Fernanda Torres considera que o flirt é “um estado de graça a ser preservado”, rejeita as campanhas anti-piropo, considera que o assédio pode ser um “poder admirável” e alerta que “reclamar do homem é inútil”. Diz ela: “A vitimização do discurso feminista me irrita mais do que o machismo”.

A atriz brasileira é a autora das declarações polémicas que constam no texto “Mulher“, no blogue #AgoraéQueSãoElas. Entretanto, depois de muitas críticas e comentários furiosos, Fernanda Torres já publicou um outro texto intitulado “Mea Culpa” — um pedido de desculpas, porque não quis que o texto fosse “uma afronta a nós mulheres”.

Fernanda Torres começa por apontar desigualdades sofridas pelas mulheres, desde a lida da casa até à violência doméstica, com particular destaque para a diferença de papéis que homem e mulher assumem quando têm um filho. Diz ela que as mulheres têm “um relógio biológico certeiro” e que “a fragilidade no emprego e a dependência dos cônjuges (…) passa pela incapacidade do feminino de se desapegar das crias”. Mas um homem, seja ele como for, “dorme quando está cansado, sai quando deseja e dá prioridade à própria agenda”. Para a atriz, essa diferença de comportamentos é natural. “Algumas correntes defendem que essa diferença é cultural, mas eu acho que é biológica, carnal”, sustenta.

A atriz de 50 anos diz-se defensora da licença de paternidade, da divisão de tarefas nos cuidados do bebé e da presença de creches nas empresas, mas remata logo a seguir que “homem gosta muito de estar com homem”. “Não me incomoda o machismo, confesso, talvez seja uma nostalgia de infância que carrego. A geração que me criou era formada por machões gloriosos (..) irresistíveis até nos seus preconceitos“.

PUB • CONTINUE A LER A SEGUIR

A “nostalgia da infância” também é razão invocada para que Fernanda seja simpatizante do piropo.

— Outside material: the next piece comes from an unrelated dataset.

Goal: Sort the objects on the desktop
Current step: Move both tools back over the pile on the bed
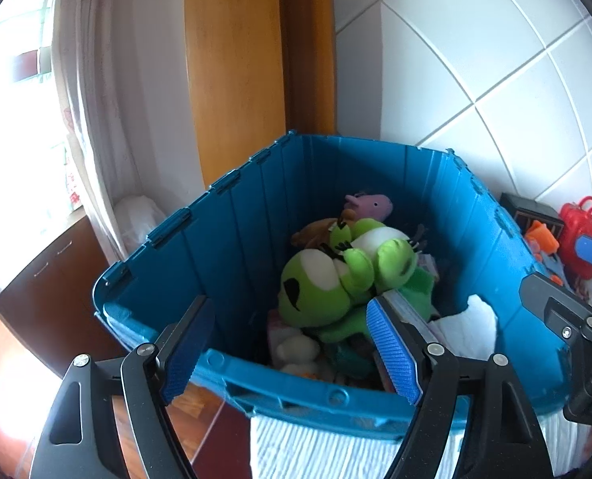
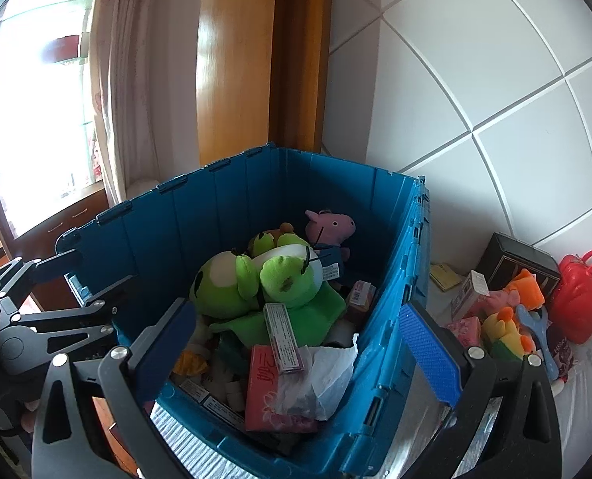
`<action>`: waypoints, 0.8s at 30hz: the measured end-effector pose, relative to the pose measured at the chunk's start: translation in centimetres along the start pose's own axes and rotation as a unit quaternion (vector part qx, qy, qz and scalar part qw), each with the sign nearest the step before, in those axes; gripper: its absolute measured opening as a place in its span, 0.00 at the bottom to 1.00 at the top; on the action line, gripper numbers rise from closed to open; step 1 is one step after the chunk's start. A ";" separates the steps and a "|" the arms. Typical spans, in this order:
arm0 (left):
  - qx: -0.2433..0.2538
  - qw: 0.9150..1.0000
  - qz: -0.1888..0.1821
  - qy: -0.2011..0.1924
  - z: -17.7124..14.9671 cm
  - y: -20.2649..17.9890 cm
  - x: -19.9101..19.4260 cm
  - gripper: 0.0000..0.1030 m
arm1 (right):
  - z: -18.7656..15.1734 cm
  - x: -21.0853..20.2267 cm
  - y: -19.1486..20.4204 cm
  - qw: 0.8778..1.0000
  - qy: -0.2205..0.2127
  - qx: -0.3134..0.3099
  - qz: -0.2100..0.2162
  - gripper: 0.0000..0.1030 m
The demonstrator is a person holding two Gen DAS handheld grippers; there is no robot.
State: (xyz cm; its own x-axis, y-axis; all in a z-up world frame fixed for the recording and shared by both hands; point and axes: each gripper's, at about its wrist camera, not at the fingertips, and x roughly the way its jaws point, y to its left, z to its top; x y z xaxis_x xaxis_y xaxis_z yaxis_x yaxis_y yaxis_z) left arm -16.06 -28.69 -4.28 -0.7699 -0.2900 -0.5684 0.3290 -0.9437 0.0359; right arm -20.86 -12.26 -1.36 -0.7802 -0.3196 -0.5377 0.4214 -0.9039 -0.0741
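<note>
A blue plastic bin [image 1: 232, 223] [image 2: 391, 279] holds a green frog plush [image 1: 328, 279] [image 2: 256, 283], a pink pig plush [image 1: 370, 204] [image 2: 330, 225], a pink tissue pack [image 2: 272, 391], a slim white box [image 2: 282, 335], white crumpled paper [image 1: 471, 331] [image 2: 328, 375] and other small items. My left gripper [image 1: 292, 351] is open and empty above the bin's near rim. My right gripper [image 2: 300, 355] is open and empty above the bin's near right corner. The left gripper also shows at the left of the right wrist view [image 2: 76, 291].
To the right of the bin lie a red toy bag [image 1: 583, 235] [image 2: 581, 299], a black box [image 2: 515, 263], an orange and yellow plush [image 2: 511, 319], a blue toy wrench [image 2: 535, 335] and small boxes. A tiled wall, a wooden door frame [image 2: 236, 80] and a curtain stand behind.
</note>
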 end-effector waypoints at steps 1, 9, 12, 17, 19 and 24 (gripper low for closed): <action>0.001 1.000 -0.001 -0.001 -0.2 -0.3 -0.3 0.77 | -0.3 -0.3 -0.2 1.000 0.001 0.001 -0.002 1.00; -0.002 1.000 -0.024 -0.003 -1.0 -3.4 -2.8 0.77 | -2.6 -3.2 -3.9 1.000 0.003 0.020 -0.023 1.00; -0.001 0.999 -0.037 -0.004 -1.2 -5.3 -3.9 0.77 | -3.8 -4.7 -6.2 0.999 0.002 0.032 -0.033 1.00; 0.015 0.998 -0.062 -0.014 -1.5 -10.2 -5.9 0.77 | -5.6 -7.3 -10.3 0.998 0.000 0.049 -0.046 1.00; 0.025 0.997 -0.072 -0.017 -1.5 -12.5 -6.7 0.77 | -6.5 -8.4 -12.3 0.997 -0.002 0.055 -0.050 1.00; 0.045 0.995 -0.092 -0.021 -2.1 -18.4 -8.4 0.77 | -8.4 -10.8 -17.4 0.996 -0.003 0.068 -0.063 1.00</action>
State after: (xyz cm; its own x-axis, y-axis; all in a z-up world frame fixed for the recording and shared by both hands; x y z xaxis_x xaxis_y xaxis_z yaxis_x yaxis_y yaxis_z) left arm -14.51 -8.51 -1.89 -0.8350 -0.1161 -0.5379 0.1325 -0.9912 0.0083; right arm -15.91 9.34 -1.31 -0.8257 -0.2022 -0.5266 0.2539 -0.9668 -0.0269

Aqui entram as lembranças da sua ama, um “avião de mulher”. Irene “causava furor onde quer que passasse” e isso significava ouvir os homens “uivando, ganindo, gemendo nas obras, nas ruas, enquanto ela seguia orgulhosa”. A sucessão de piropos era vista pela criança da altura como a confirmação constante da beleza da babá: “Sempre associei esse fenómeno à magia da Irene. O assédio não a diminuía, pelo contrário, era um poder admirável que ela possuía”. O flirt é “um estado de graça a ser preservado” e as campanhas “anti fiu-fiu” (piropo, ou assobio a quem passa) não merecem a atenção da atriz.

É claro que um chefe que mantém uma subalterna sob pressão constante merece retaliação, mas uma vida de indiferença, onde todo mundo é neutro, sem pau, bigode, ah… é uma desgraça”.

Fernanda Torres desdobra-se em críticas à “vitimização do discurso feminista”, que a “irrita mais” do que o machismo, até porque, muitas vezes, “a dependência, a aceitação e a sujeição da mulher partem dela mesma”. E livrar-se dessa situação também só depende dela mesma, visto que “reclamar do homem é inútil”.

A atriz adianta também que viu um livro seu ser recusado por um editor alemão que disse que a obra “era machista”. Alguém respondeu ao editor que a obra tinha sido escrita por uma mulher mas o homem insistiu na tese de machismo. Fernanda Torres responde assim: “Está certo o editor, eu sou latina, não consigo entrar numa sauna com todo mundo pelado e me manter isenta”.

Depois da chuva de críticas, a atriz não demorou muito até dizer “Mea Culpa”. No texto publicado na mesma plataforma, Fernanda Torres pediu desculpas e admitiu a educação e o ambiente privilegiados em que cresceu. “Dizem que eu escrevi do ponto de vista de uma mulher branca de classe média. É o que sou”, atira. Fernanda explica que, depois de refletir sobre o assunto, entendeu que “existe uma discussão maior, (…), uma luta pela erradicação da violência contra a mulher num país já tão violento, discussão essa que não comporta meios-termos”. “Prometo estar atenta. Perdão por ter abordado o assunto a partir da minha experiência pessoal que, decerto, é de exceção”, rematou.